I’ve had every kind of conflict you can have in business.
- business partners that didn’t like when I started putting God first in my business
- industry colleagues replying to my emails with angry comments because I mention God in my marketing
- employees mad because I didn’t want to do business in the nightlife anymore
- clients screaming at me over a delayed project
- prospects yell at me to stop calling and emailing them
- competitors write insults because of my style of business
- family lash out at me because of my convictions and beliefs in business
And how did I handle the conflict?
Well, before knowing God, I was fighting right back – tooth for tooth, eye for an eye. If you yelled at me, I yelled again louder. If you wrote me a nasty email, I was writing one back nastier and longer. If you insulted me, I’m going to double down and ridicule you even more.
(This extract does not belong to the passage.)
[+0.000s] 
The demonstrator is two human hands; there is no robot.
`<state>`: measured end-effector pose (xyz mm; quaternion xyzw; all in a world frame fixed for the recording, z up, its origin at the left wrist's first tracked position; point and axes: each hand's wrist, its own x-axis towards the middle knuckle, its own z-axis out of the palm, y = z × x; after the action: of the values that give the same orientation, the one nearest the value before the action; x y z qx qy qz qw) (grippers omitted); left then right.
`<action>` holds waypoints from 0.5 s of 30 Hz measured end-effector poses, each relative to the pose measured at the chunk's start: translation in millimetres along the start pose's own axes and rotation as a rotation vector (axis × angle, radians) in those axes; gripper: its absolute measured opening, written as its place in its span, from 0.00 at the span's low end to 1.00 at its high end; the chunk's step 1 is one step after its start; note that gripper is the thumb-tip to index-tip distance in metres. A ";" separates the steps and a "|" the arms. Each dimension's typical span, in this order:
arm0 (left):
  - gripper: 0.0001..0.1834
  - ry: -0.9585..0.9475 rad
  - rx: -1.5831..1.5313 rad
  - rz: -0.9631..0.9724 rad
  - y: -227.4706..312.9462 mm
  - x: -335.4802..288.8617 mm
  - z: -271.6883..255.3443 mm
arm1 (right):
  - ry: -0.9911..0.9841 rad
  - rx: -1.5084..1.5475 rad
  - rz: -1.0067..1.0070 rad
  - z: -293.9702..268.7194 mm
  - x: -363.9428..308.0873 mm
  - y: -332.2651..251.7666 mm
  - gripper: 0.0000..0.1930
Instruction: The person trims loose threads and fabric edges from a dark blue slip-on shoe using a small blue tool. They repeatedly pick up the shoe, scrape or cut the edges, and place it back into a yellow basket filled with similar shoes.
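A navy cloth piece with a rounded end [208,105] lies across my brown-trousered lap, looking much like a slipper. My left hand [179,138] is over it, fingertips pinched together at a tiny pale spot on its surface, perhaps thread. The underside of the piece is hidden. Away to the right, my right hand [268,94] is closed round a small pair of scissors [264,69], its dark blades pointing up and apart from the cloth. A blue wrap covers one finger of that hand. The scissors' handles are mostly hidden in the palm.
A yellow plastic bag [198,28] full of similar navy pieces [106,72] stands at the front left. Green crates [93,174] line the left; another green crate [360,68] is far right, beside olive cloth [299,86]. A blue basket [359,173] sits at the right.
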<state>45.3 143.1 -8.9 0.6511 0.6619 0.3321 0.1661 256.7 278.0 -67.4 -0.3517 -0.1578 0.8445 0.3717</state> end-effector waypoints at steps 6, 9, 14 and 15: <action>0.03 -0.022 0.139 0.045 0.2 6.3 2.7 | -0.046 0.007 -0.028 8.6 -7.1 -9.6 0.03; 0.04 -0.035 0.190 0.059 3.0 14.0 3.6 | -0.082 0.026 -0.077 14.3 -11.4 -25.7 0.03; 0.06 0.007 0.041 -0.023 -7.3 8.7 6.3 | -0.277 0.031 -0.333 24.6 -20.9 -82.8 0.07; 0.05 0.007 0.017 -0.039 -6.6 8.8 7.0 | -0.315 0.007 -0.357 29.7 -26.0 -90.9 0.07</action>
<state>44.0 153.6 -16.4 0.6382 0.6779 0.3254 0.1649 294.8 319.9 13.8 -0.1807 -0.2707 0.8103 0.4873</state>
That was easy. It felt natural. It felt good. It felt right to get my vengeance. It felt justified to right my wrongs.
But I’ll be the first to admit that my conflicts with people never got resolved. Things would get worst. The relationships would keep deteriorating. And although things would eventually calm down, when the conflict surfaced again, it was World War 2…3….4…and 5. I never stopped.
The Irony of Conflict
See, we all going to have conflict in entrepreneurship. Those of us starting businesses have a lot on the line. Our entire identity, self-worth, and the source of our income are on the line. We want to defend that at all costs.
We’re also extra passionate about our products and services because we feel they are the best thing since sliced bread. That passion can cause us to be extra emotional, which could lead us to more conflict.
But this isn’t a lesson on removing conflict. Contrary to what we might think, conflict is the essence of entrepreneurship. Conflict is also the essence of our Christian walk.
In the most famous preaching ever given on the planet, Jesus’ Sermon on the Mount lays out the eight beatitudes, which are qualities of the people that enjoy special favor from God. I believe these qualities are the keys to unlocking the next levels of achievements in our businesses.
The seventh beatitude is why we live in a more peaceful world today than ever before.
Blessed are the peacemakers, for they will be called children of God.
(Matthew 5:9 NIV)
If Jesus is saying that blessed are the peacemakers, and if he needed to mention it as one of the 8 keys to the holy life, then it’s clear to see that conflict is a part of life, and making peace is a necessary step in our Christian walk and thus a key to achieving greatness in business.
Your Calling to Peacemaking
You’re being called into the task of conflict resolution, not conflict escalation (like what I used to do). You, too, are going to have differences in opinions. People are going to harm you. And your instinct will be to fight fire with fire, but in God’s business book, it is a blessing to bring people together who conflict.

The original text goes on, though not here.